Your objective: The lines to copy are those in the listing below that contain the word "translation".

[[ Data records open ]]

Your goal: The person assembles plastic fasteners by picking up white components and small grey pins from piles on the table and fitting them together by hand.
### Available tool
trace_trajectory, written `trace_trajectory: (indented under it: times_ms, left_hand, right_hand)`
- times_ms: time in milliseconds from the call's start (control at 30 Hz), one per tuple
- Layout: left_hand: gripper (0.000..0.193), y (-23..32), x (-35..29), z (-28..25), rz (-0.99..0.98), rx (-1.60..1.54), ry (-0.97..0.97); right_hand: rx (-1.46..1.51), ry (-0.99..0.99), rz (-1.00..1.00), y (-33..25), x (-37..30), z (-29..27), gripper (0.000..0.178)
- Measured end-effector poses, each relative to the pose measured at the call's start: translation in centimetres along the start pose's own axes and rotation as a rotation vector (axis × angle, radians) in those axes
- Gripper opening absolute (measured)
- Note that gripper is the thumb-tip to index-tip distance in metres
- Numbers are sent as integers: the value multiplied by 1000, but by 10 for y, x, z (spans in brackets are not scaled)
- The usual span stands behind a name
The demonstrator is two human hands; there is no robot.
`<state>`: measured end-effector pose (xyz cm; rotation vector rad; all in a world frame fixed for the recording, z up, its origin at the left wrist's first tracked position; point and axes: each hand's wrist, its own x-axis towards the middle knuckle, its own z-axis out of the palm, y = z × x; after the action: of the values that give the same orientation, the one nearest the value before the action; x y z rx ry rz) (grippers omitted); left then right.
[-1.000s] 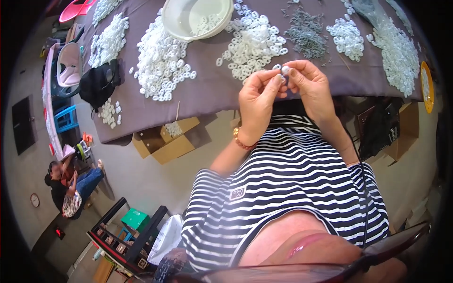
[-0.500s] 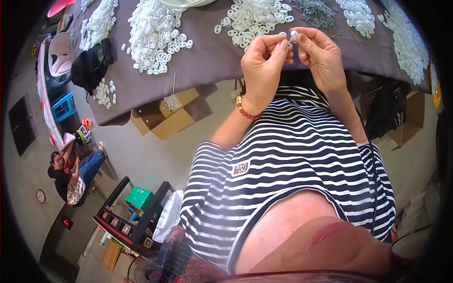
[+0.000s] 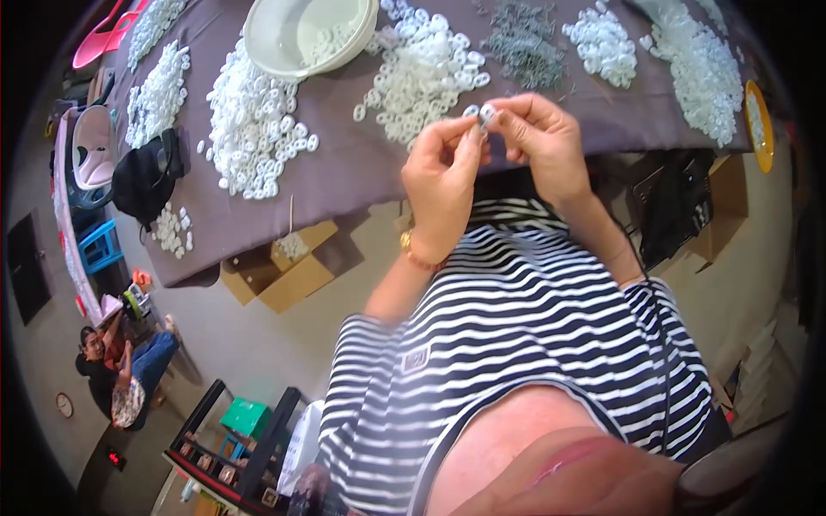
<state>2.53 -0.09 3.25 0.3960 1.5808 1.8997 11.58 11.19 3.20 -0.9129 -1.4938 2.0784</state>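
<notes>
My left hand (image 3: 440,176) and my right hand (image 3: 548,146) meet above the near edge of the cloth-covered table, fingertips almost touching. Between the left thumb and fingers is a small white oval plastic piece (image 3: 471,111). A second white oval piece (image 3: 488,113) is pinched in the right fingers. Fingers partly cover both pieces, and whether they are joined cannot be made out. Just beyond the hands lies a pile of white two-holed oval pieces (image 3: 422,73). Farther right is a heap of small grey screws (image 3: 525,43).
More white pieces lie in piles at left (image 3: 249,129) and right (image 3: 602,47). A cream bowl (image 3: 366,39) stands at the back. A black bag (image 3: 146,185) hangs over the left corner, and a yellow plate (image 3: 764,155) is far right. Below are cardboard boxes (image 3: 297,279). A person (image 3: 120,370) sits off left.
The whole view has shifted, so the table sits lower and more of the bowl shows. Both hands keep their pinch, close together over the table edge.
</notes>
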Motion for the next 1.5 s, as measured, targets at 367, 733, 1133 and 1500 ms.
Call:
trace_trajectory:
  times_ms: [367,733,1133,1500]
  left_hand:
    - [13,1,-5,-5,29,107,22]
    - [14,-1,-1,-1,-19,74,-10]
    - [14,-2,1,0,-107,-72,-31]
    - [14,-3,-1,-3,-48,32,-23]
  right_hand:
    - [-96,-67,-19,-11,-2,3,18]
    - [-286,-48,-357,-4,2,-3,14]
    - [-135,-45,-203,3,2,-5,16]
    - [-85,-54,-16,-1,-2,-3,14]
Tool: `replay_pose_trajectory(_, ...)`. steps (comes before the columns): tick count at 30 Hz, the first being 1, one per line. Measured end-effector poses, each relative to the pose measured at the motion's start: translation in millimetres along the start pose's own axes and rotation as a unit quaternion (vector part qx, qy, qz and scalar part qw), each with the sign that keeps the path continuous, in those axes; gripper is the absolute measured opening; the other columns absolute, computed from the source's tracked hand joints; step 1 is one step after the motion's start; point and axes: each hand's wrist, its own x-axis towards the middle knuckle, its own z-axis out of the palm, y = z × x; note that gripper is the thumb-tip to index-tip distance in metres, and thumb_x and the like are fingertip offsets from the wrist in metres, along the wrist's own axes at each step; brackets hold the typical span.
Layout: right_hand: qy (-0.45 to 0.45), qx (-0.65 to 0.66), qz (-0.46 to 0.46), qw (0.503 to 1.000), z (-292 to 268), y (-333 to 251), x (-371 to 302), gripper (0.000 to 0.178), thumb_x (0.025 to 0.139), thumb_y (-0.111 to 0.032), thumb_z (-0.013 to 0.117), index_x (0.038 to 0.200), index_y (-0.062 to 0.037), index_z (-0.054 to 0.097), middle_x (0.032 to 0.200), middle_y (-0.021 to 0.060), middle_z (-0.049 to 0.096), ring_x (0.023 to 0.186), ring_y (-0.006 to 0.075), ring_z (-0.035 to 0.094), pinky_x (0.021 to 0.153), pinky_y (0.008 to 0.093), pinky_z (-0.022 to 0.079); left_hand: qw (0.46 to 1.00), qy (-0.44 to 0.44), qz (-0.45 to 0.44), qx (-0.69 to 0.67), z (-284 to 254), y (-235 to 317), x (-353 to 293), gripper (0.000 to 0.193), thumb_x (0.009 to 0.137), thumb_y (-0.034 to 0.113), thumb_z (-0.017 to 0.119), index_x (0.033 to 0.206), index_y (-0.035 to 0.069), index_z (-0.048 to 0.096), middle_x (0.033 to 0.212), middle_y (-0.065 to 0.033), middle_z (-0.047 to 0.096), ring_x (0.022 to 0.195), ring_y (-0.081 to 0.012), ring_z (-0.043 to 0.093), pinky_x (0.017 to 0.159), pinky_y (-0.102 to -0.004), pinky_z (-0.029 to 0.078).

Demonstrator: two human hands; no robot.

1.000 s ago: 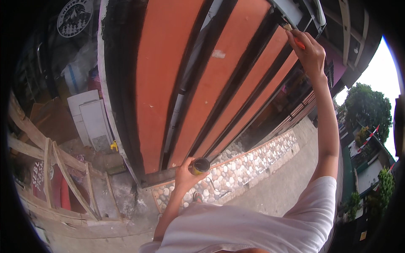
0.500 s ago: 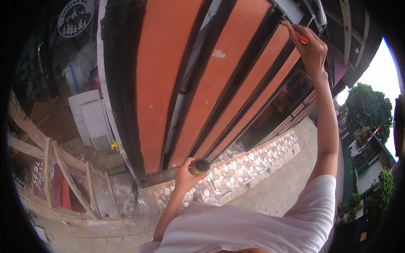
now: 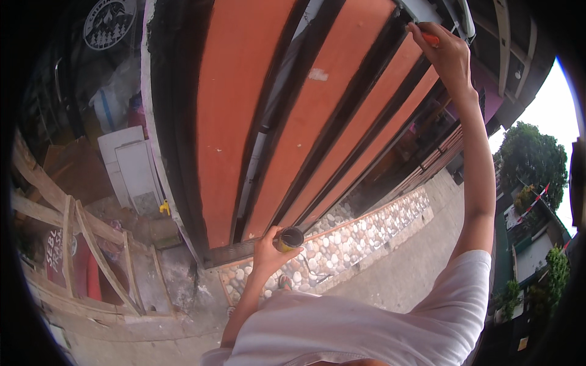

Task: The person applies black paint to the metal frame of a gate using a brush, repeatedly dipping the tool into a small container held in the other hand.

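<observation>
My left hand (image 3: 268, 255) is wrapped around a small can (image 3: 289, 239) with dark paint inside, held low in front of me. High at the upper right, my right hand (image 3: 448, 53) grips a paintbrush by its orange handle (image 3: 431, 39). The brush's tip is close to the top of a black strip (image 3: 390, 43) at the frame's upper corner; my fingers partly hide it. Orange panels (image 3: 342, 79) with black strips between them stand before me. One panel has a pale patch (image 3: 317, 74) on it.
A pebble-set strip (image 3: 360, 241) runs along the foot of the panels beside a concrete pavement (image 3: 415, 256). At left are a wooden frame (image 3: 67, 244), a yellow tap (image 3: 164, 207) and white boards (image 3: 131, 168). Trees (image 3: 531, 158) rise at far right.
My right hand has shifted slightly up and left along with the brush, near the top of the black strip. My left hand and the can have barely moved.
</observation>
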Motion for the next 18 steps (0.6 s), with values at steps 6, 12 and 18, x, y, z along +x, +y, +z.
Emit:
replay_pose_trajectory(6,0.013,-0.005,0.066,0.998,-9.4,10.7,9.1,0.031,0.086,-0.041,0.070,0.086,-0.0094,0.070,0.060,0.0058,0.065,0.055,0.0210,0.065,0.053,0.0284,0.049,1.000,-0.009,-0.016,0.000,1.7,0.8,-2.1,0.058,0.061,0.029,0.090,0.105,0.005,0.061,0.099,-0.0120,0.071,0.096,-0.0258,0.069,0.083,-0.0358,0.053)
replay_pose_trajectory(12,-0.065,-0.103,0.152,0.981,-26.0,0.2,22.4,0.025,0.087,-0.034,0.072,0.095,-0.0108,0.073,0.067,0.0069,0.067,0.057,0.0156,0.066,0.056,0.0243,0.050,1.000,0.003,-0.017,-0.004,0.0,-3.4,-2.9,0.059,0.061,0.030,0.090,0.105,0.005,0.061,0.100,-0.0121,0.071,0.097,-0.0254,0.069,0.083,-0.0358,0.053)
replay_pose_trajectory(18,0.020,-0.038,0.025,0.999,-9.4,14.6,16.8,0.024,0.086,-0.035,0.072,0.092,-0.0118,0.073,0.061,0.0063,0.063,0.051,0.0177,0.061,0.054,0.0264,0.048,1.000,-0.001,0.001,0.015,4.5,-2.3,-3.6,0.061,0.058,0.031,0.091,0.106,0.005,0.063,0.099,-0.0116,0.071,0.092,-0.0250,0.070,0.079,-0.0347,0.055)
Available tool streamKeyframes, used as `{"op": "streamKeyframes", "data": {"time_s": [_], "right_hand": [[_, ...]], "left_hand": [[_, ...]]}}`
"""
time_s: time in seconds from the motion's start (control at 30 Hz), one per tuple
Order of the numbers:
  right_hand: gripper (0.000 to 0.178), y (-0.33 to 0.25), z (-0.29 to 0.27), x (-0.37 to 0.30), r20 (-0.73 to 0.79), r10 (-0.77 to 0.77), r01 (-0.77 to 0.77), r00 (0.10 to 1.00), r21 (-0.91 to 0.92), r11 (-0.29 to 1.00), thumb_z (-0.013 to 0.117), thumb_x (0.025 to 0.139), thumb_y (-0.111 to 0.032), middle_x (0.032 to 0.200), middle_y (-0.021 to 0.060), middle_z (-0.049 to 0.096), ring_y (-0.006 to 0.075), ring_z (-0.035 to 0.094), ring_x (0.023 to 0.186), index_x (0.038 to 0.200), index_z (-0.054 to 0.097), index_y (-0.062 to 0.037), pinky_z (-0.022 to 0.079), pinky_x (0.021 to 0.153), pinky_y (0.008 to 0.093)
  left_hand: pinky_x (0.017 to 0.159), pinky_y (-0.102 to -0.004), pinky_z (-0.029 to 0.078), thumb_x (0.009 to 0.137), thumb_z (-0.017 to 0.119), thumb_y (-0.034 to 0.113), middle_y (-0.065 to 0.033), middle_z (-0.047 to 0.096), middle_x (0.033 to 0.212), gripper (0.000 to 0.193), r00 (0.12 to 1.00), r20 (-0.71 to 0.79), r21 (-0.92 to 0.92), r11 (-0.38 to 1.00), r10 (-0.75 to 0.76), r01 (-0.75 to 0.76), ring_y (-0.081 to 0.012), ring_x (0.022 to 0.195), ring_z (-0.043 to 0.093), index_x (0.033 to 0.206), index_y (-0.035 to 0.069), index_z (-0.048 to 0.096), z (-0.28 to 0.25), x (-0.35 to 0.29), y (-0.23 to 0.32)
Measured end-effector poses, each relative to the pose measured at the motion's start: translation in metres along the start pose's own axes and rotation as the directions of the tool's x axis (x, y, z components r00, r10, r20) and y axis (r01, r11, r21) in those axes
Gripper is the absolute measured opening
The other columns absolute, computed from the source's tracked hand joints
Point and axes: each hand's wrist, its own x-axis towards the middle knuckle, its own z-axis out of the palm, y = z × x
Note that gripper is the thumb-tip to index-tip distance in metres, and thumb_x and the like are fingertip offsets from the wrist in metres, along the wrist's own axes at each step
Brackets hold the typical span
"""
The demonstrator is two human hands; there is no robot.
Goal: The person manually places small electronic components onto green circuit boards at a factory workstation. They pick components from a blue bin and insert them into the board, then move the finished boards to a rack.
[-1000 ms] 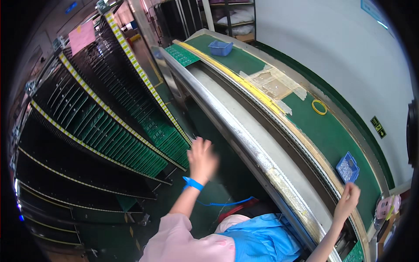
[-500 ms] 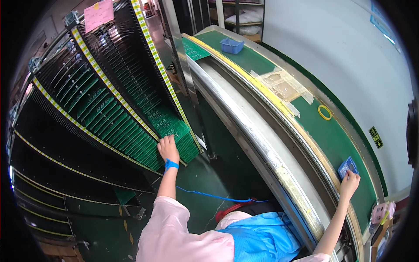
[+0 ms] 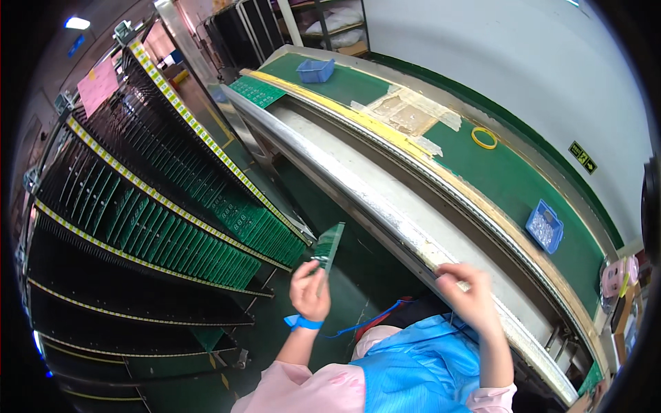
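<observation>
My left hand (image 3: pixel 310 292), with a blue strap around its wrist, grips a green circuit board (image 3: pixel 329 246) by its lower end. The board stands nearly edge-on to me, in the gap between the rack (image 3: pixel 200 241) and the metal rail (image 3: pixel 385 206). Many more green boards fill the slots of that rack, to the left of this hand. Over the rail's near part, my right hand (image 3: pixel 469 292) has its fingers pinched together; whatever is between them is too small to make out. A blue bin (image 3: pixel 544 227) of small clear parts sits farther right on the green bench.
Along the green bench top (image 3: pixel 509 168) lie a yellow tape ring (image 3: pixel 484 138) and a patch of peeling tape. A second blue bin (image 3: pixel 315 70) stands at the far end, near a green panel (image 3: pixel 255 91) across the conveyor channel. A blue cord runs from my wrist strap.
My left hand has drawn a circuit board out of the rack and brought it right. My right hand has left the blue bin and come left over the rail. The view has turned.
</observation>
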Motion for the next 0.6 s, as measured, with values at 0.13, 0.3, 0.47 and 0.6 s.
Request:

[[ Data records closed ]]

Solution to this problem:
- Measured end-effector poses, each relative to the pose measured at the call's start: translation in centimetres along the start pose's own axes and rotation as a rotation vector (axis × angle, radians) in those axes
Tool: `replay_pose_trajectory(_, ...)`. steps (comes before the columns): tick count at 30 Hz, the first being 1, one per line. Measured end-effector poses, each relative to the pose measured at the motion's start: translation in millimetres along the start pose's own axes and rotation as a unit quaternion (vector part qx, qy, qz and scalar part qw), each with the sign that keeps the path continuous, in those axes; gripper is the absolute measured opening; the other columns absolute, computed from the source's tracked hand joints; step 1 is one step after the motion's start; point and axes: each hand's wrist, its own x-axis towards the middle knuckle, its own z-axis out of the palm, y = z × x; note that gripper is the thumb-tip to index-tip distance in metres, and thumb_x and the like are fingertip offsets from the wrist in metres, along the wrist's own axes at each step; brackets hold the typical span.
Measured end-effector poses, each relative to the pose measured at the motion's start: translation in metres along the start pose's own axes and rotation as the directions of the tool's x axis (x, y, z components r00, r10, r20) and y axis (r01, r11, r21) in those axes

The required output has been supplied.